» Exercise goal:
Look through the data below for the line with "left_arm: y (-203" and the line with "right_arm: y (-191", then output those two and all lines in between, exactly as written.

» Material provided:
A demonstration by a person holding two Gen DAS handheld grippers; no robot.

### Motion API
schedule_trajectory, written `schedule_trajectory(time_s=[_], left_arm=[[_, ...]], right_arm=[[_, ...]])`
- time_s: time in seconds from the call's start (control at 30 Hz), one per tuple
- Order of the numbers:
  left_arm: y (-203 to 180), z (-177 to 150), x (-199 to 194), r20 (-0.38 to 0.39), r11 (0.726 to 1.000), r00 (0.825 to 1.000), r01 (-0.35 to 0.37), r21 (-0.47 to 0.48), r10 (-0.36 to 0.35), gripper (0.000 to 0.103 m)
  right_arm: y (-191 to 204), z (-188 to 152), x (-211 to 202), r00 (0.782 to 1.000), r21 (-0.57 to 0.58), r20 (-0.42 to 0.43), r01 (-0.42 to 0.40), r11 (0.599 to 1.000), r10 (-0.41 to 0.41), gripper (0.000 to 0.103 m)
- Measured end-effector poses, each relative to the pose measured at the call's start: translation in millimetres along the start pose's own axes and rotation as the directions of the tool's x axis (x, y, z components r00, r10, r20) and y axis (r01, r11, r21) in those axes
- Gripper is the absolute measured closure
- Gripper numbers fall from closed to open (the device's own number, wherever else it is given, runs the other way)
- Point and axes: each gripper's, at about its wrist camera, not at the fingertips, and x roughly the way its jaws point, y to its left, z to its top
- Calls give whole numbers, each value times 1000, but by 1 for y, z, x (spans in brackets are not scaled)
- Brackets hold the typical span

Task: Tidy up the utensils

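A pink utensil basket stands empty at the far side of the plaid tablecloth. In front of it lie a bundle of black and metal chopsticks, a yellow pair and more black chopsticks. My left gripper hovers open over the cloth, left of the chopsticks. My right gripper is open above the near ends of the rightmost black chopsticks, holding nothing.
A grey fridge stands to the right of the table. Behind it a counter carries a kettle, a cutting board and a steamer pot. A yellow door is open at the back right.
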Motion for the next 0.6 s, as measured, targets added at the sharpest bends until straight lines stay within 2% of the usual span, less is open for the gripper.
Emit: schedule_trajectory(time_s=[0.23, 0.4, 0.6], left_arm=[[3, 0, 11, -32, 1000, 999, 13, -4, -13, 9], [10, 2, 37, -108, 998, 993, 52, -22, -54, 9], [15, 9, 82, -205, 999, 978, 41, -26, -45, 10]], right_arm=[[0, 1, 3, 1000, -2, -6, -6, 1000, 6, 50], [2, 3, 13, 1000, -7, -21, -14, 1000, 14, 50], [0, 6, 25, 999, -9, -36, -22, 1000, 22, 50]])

» Completed task:
  left_arm: y (-203 to 180), z (-177 to 150), x (-199 to 194), r20 (-0.38 to 0.39), r11 (0.726 to 1.000), r00 (0.825 to 1.000), r01 (-0.35 to 0.37), r21 (-0.47 to 0.48), r10 (-0.36 to 0.35), gripper (0.000 to 0.103 m)
  right_arm: y (-191 to 204), z (-188 to 152), x (-211 to 202), r00 (0.782 to 1.000), r21 (-0.57 to 0.58), r20 (-0.42 to 0.43), r01 (-0.42 to 0.40), r11 (0.599 to 1.000), r10 (-0.41 to 0.41), gripper (0.000 to 0.103 m)

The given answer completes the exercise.